Supplied material -
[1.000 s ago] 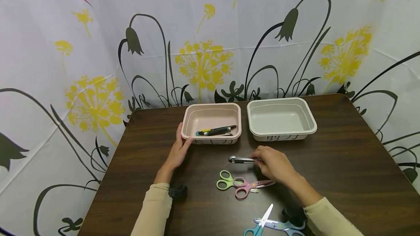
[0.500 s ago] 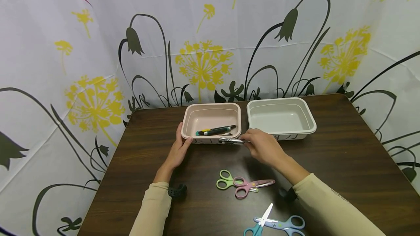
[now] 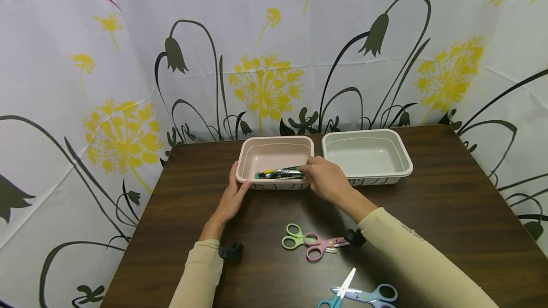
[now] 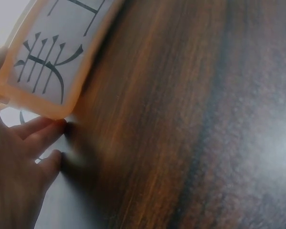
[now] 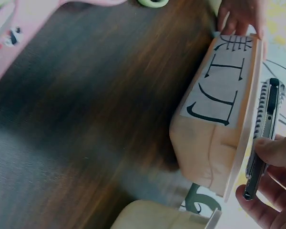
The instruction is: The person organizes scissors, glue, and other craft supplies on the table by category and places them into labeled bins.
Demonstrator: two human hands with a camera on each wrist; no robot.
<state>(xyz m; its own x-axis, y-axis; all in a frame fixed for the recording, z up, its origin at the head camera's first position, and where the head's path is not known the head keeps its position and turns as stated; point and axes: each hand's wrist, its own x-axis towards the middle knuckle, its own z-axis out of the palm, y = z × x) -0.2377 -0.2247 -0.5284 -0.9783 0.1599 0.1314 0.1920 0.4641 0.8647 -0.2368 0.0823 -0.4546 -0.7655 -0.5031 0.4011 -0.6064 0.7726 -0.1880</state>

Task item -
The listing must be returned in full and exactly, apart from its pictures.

Solved problem -
[1.000 s ago] 
[0.500 s ago] 
[now] 
[now] 
[now] 
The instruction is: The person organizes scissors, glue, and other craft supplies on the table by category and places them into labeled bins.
Demonstrator: two human hands with a camera on each wrist; no robot.
<state>(xyz m; its own x-axis, y-axis; all in a frame fixed for the recording, z up, its origin at the head camera's first position, and where the head's path is not known the head keeps its position and turns as stated; point and axes: each hand's wrist, its own x-axis towards the middle knuckle, its own z-axis out of the palm, y = z × x) -0.2377 -0.2247 -0.5284 -0.9783 0.1599 0.1314 0.1920 0.4641 0.8647 -0.2368 0.0823 -0.4546 -0.7655 -0.5031 0.4011 -0.6064 0.7726 -0.1880</state>

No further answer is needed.